Lino Vargas

Oklahoma City Community College is an institution providing a direct and affordable path to attaining an associate’s degree. 

One of the key features in doing so, is the implementation of 8-week courses from traditional 16-week courses, where students have the opportunity to receive their degree faster.

Accelerated courses are meant to push the education of a student on the front end while saving them time in order to put them closer to their career. 

The decision came to fruition during the fall of 2020 and, according to OCCC, this “will be the first college in Oklahoma to make this important switch, that of which is designed to give students more flexibility.” 

Since then, two years have passed and both students and teachers have had time to reflect on the matter. 

For many students, the idea of graduating college faster is a no brainer, and many would do it in a heartbeat. Another issue at hand is what the practicality of this means to students? 

Former OCCC student Lino Vargas was eager to touch on the issues. 

“I don’t like taking 8-week courses. It’s definitely a lot more challenging. I would need more time to reflect on material since everything is moving so fast,” Vargas told the Pioneer.  

Of course, not every student is alike, some need more time and some get it right away. However, compressing that amount of work into half the time of a 16-week course will certainly bring some challenges — making perseverance an important quality to have. 

That is something that Professor Zeoli can agree with. 

Zeoli has expertise in mass media, so he knows a thing or two about what change can mean or do to a person. 
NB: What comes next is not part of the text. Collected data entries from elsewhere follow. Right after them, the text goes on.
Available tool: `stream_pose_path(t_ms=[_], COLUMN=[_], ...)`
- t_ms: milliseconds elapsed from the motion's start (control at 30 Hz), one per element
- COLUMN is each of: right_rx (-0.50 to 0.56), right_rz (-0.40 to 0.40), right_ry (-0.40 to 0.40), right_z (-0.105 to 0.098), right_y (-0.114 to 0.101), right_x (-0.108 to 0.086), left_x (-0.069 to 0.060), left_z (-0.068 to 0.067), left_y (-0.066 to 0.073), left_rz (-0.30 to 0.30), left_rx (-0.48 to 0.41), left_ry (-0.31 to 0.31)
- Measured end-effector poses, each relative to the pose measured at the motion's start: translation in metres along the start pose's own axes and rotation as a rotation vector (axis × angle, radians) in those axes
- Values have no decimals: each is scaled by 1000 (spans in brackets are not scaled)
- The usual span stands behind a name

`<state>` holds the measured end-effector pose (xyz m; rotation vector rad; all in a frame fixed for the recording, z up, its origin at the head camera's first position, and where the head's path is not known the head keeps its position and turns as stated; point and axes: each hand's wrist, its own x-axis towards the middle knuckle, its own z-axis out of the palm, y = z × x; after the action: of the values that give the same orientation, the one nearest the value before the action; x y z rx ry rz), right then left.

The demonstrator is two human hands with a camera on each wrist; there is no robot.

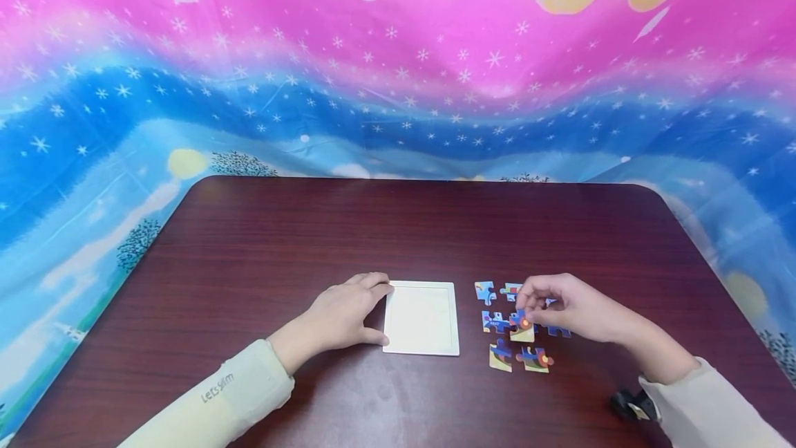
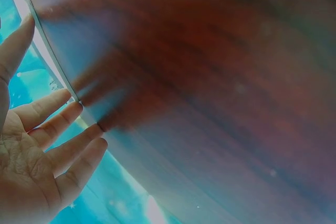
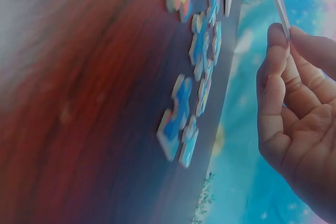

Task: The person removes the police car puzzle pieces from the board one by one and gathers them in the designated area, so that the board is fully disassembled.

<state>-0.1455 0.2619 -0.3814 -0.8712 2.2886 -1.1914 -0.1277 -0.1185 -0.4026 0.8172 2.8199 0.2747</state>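
Note:
A white square puzzle tray (image 1: 421, 351) lies on the table. My left hand (image 1: 340, 313) rests at its left side, thumb at the near corner and fingertips at the far one. Those fingers are fairly straight and touch the tray edge (image 2: 55, 62) in the left wrist view. My right hand (image 1: 571, 306) pinches a jigsaw piece (image 1: 522, 332) between thumb and forefinger, above the other pieces. From the right wrist, the held piece (image 3: 280, 6) shows edge-on. Loose jigsaw pieces (image 1: 500, 357) lie right of the tray; the right hand partly hides some.
The dark red wooden table (image 1: 298, 227) has rounded far corners. Behind it hangs a pink and blue cloth (image 1: 398, 88) with snowflakes. A small black object (image 1: 624, 405) sits by the right sleeve (image 1: 703, 399).

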Motion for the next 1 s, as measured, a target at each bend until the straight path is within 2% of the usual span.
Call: stream_pose_path(t_ms=[633, 1000], right_rx=[26, 48], right_rz=[-12, 11], right_ry=[11, -20], right_z=[-9, -6], right_y=[32, 40], right_x=[-48, -58], left_x=[0, -1], left_z=[1, 0], left_y=[-2, 0], left_rz=[5, 5], left_rx=[-4, -8], left_ry=[-1, -5])
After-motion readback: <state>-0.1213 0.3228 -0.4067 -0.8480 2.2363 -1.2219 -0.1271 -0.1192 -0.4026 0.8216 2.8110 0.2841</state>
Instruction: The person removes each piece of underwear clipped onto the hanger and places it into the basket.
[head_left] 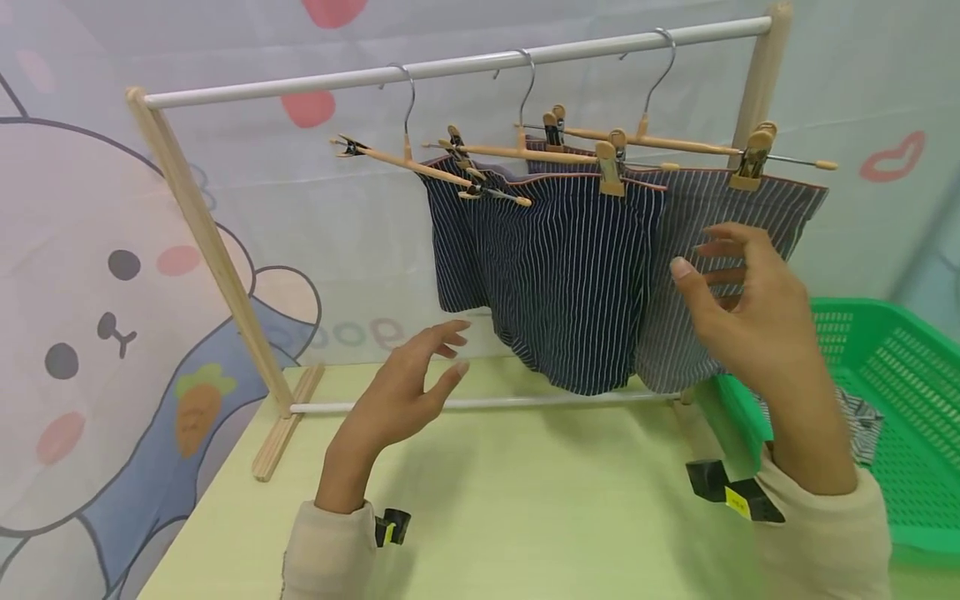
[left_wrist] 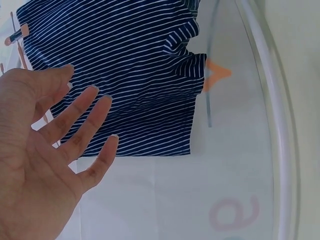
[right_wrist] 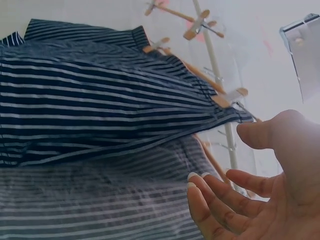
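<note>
Navy striped shorts [head_left: 570,275] hang from a clip hanger [head_left: 517,152] on the white rail, and grey striped shorts [head_left: 693,208] hang from another to their right. The leftmost hanger [head_left: 397,161] overlaps the navy shorts' upper left edge; whether its clips hold cloth I cannot tell. My left hand [head_left: 401,387] is below and left of the navy shorts, fingers loosely bent, holding nothing. My right hand [head_left: 757,308] hovers before the grey shorts with thumb and fingers apart and nothing between them. In the right wrist view the navy shorts [right_wrist: 100,105] lie beyond the right hand [right_wrist: 260,190].
The wooden rack's left post [head_left: 213,258] and lower white bar [head_left: 525,402] stand on a yellow-green table [head_left: 540,500]. At the right is a green basket [head_left: 922,425] with striped cloth [head_left: 862,425] inside. A patterned backdrop hangs behind.
</note>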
He has only been at OCCC for a full year of teaching, yet his love and passion for this school can only be labeled as admirable 

“These great leaps forward are necessary and usually end up being the new status quo that provide us a solid ground from which to act – but as the process occurs, finding the path through it can be arduous,” Zeoli said. 

Prof. Zeoli is right to acknowledge the potential of it but is also right to say that it won’t be a straight shot to success. 

“Finally, it is important to realize that we live in an era where change occurs so quickly that established knowledge can often not keep up with the march forward,” he said. 

His worry happens to be the core concern for many students who also have to juggle their own personal lives outside of school. 

That is the reality of squeezing months of assignments, quizzes, readings, tests, and finals into an 8-week course. 

Embrace time management where it becomes crucial during this period of learning. 

“My biggest challenge with 8-week courses are actually trying to learn the material. You really have to be focus and set any distractions on the side. I think that’s what makes it hard since it doesn’t give me much free time as 16 weeks courses do,” Vargas said. 

Studies show that students are more successful when they can focus their attention on fewer subjects at a time. 

Then again, the reflection of 8-week courses seems to be circumstantial when talking about students. 

“It’s not that we have ‘no’ understanding or research of these new modalities, we ‘do’ have more information and knowledge about these changes all the time, but I would also say that it is undeniable that the speed at which the culture has adopted new technologies, generated demand for new modes of knowledge acquisition and applied these within educational institutions has provided both innovative, inclusive and effective outcomes, but also challenges that can in some cases lessen the quality and utility of the endeavor,” Zeoli said.